Your goal — Return all lines in the material below that contain "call".

Supplied data —
--- START ---

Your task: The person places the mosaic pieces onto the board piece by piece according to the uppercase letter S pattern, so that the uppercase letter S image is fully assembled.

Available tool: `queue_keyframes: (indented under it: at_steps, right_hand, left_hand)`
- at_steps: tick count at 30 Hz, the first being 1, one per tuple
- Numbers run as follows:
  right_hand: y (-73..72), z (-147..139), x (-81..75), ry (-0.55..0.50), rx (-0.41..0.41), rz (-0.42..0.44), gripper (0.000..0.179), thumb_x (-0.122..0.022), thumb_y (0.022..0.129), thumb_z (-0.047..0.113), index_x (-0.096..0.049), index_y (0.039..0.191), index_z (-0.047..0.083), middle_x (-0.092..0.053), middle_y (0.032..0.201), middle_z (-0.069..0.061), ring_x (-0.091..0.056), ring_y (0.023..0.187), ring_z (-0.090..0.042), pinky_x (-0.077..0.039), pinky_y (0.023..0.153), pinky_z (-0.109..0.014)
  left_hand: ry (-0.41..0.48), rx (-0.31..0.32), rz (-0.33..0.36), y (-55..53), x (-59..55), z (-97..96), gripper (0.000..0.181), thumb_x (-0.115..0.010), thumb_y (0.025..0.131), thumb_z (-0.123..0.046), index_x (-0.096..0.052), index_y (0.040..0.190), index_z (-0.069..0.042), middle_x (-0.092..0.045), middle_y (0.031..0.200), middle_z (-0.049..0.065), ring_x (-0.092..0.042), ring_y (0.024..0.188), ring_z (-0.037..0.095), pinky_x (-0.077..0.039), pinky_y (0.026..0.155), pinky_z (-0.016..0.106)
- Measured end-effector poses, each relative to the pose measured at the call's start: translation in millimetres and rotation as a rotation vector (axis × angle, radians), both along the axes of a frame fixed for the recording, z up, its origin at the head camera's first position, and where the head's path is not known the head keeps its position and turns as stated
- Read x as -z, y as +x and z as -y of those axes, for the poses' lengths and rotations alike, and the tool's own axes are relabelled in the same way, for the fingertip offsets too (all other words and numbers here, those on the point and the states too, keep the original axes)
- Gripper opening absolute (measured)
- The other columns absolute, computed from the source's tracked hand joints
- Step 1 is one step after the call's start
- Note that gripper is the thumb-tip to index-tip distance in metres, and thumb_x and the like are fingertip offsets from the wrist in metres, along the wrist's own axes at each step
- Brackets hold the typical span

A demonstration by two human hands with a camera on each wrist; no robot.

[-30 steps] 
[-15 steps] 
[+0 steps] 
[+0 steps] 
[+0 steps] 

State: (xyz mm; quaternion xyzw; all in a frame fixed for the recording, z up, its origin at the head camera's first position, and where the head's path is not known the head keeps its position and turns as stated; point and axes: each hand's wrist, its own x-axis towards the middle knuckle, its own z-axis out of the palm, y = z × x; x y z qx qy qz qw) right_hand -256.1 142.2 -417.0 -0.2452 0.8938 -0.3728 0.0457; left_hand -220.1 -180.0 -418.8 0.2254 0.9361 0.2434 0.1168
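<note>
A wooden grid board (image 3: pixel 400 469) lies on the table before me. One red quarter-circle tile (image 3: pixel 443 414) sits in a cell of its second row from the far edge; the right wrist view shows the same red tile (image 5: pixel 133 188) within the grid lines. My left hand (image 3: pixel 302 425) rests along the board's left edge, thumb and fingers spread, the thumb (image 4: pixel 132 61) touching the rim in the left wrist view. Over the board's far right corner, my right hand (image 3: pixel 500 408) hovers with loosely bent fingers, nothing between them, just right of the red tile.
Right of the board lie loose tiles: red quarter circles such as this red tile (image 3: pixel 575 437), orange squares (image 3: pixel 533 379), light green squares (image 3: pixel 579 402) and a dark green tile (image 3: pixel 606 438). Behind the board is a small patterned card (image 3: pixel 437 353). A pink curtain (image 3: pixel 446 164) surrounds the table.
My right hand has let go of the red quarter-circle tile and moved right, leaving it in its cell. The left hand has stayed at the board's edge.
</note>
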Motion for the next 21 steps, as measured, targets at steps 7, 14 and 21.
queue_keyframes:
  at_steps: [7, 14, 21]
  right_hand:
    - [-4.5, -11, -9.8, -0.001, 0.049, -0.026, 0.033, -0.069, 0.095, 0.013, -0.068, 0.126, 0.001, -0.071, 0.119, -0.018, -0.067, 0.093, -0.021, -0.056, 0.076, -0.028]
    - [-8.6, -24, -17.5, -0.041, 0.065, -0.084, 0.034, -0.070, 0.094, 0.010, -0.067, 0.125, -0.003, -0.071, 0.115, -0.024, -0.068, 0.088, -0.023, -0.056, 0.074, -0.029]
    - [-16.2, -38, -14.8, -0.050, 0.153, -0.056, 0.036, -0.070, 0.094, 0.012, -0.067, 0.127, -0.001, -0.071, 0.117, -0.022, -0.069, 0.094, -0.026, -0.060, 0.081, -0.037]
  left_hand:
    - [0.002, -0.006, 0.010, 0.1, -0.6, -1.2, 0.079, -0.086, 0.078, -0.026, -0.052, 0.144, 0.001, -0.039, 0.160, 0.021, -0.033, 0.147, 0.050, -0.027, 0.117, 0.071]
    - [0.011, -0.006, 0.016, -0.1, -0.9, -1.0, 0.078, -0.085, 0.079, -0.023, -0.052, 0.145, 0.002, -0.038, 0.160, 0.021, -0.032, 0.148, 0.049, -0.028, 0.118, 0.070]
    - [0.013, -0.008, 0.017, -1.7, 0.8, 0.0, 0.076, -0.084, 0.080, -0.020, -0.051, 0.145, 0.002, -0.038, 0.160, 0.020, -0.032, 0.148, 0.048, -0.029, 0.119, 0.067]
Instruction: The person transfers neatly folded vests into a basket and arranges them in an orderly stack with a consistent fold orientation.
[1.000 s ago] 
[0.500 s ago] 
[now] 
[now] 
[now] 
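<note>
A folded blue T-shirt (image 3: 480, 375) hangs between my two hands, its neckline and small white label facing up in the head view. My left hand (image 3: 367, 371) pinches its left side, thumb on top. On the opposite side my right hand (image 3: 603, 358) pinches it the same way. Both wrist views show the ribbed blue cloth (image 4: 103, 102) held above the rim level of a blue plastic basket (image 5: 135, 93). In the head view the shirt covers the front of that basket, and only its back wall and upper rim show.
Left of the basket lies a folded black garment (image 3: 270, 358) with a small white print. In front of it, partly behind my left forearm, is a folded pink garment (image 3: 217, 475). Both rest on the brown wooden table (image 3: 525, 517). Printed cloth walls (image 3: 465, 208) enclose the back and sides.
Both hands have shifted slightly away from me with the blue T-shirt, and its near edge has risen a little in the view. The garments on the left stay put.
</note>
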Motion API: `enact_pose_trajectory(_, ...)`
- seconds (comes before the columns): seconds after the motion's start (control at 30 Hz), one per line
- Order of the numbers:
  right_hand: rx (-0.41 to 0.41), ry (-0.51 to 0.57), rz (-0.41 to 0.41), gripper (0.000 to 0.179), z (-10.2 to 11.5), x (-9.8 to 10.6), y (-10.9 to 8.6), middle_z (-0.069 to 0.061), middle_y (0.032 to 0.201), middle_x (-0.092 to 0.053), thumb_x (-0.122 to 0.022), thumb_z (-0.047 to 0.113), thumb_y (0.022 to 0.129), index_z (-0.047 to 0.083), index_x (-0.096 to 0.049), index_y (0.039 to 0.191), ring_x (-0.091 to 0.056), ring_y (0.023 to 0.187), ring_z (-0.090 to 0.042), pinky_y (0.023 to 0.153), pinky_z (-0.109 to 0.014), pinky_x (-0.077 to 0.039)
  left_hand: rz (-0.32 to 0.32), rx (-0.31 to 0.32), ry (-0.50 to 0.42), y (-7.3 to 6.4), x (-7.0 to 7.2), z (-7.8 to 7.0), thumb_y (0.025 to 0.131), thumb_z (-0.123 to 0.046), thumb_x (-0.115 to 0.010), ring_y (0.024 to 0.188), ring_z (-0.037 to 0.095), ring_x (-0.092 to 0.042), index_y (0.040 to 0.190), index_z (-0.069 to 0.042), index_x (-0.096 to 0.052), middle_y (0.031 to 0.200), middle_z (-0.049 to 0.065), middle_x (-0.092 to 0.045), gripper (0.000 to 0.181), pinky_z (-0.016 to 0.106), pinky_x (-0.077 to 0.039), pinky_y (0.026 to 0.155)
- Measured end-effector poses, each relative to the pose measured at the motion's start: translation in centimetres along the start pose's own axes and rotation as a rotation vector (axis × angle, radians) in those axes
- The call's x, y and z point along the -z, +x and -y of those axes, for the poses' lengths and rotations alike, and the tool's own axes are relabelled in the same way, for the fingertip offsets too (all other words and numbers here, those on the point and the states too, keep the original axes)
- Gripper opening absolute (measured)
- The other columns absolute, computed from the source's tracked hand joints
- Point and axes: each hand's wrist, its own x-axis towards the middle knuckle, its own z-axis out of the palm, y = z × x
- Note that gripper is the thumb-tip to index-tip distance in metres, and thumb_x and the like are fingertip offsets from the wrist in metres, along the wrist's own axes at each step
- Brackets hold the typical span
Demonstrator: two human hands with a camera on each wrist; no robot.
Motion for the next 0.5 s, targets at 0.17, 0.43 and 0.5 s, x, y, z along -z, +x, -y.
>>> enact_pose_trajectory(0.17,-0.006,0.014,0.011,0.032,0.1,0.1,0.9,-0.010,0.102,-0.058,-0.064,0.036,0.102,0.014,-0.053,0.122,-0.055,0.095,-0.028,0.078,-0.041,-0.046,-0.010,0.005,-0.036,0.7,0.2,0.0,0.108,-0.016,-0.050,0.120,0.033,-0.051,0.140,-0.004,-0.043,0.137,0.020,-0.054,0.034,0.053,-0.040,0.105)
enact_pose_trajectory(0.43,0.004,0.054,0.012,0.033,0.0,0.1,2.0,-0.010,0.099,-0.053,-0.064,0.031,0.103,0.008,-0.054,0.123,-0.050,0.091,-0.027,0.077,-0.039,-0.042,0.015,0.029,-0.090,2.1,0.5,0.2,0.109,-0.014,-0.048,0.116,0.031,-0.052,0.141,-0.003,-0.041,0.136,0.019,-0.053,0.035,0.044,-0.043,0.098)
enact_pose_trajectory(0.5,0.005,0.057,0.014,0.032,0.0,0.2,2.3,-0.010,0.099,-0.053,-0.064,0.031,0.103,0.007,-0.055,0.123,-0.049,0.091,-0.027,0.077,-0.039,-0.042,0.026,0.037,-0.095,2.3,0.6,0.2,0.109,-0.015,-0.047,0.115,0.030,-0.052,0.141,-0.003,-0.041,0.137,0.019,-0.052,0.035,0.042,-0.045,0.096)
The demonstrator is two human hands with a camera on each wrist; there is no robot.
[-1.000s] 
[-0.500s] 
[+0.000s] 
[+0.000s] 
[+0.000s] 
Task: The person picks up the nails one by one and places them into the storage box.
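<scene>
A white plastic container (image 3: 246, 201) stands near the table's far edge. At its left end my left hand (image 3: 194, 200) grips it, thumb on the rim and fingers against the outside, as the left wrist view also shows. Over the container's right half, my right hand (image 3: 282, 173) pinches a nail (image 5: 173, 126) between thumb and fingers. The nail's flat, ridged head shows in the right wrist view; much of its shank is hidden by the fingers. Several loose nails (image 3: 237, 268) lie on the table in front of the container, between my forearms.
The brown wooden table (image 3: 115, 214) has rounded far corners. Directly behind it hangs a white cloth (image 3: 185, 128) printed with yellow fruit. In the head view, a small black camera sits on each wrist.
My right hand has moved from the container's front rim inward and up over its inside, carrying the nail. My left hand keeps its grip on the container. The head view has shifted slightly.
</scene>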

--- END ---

Task solution —
- Measured end-effector poses, each relative to the pose measured at the call's start: translation in millimetres and rotation as a rotation vector (axis × angle, radians), both along the axes of a frame fixed for the recording, z up, its origin at the head camera's first position, and where the head's path is not known the head keeps its position and turns as stated
- Step 1 is one step after the call's start
- The call's x, y and z point along the -z, +x and -y of those axes, for the poses' lengths and rotations alike, and the tool's own axes are relabelled in the same way, for the fingertip offsets too (all other words and numbers here, those on the point and the states too, keep the original axes)

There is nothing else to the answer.